In a burgeoning multi-agent ecosystem, it is crucial for agents to quickly ascertain what other agents can do, how to invoke their functions securely, and any operational constraints. AGENTS.md facilitates this by promoting transparency, security, and efficient task delegation. It could be a key component for fostering trust in an interconnected agentic environment, ensuring that agents operate within defined boundaries and interact predictably.
The business impact of AGENTS.md is substantial. It enables organizations to clearly define the functions and limitations of their internal and external AI agents, ensuring secure and controlled interoperability. This clarity helps other agents discover and appropriately utilize available services, streamlining complex agent-to-agent communication for enterprise workflows and minimizing potential misuse or unexpected interactions.
Preparing for the Agentic Web: Practical Steps
As these agentic web protocols gain traction, businesses should consider proactive steps to prepare for this evolving landscape:
- Evaluate existing systems for MCP compatibility: Assess your internal data sources and tools to determine how they can be made accessible via the Model Context Protocol.

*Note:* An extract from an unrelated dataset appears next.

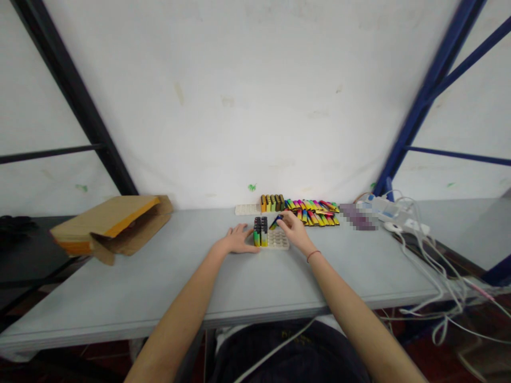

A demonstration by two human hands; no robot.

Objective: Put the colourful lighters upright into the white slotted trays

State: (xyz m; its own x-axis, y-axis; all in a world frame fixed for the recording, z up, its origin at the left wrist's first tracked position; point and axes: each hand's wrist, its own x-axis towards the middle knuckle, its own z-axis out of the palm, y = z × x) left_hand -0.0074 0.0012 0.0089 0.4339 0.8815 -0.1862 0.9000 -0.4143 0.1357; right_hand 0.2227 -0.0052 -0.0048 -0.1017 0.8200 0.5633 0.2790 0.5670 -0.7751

This simplifies future AI integrations.
- Monitor A2A developments for agent interoperability: Stay informed about the Agent2Agent protocol to understand how your proprietary agents might collaborate with others or how third-party agents could enhance your workflows.
- Consider how web content can be optimized for NLWeb: While specific standards are still evolving, begin thinking about making your web content more semantically rich and contextually clear to facilitate better natural language understanding by AI agents.
- Understand AGENTS.md for deploying or interacting with agents: If you plan to deploy your own AI agents or integrate with external ones, familiarize yourself with the principles of AGENTS.md to define capabilities and ensure secure interactions.
- Participate in industry discussions or pilot programs: Engage with forums or early adoption programs related to these protocols to gain insights and contribute to their development, positioning your business at the forefront of the agentic web.
The emergence of these Agentic Web Protocols signals a transformative phase for digital interaction. By standardizing how AI agents connect, communicate, and understand the web, they lay the groundwork for a more unified, efficient, and powerful agentic web. Businesses that understand and prepare for these foundational standards will be better equipped to harness the full potential of AI agents in 2026 and beyond.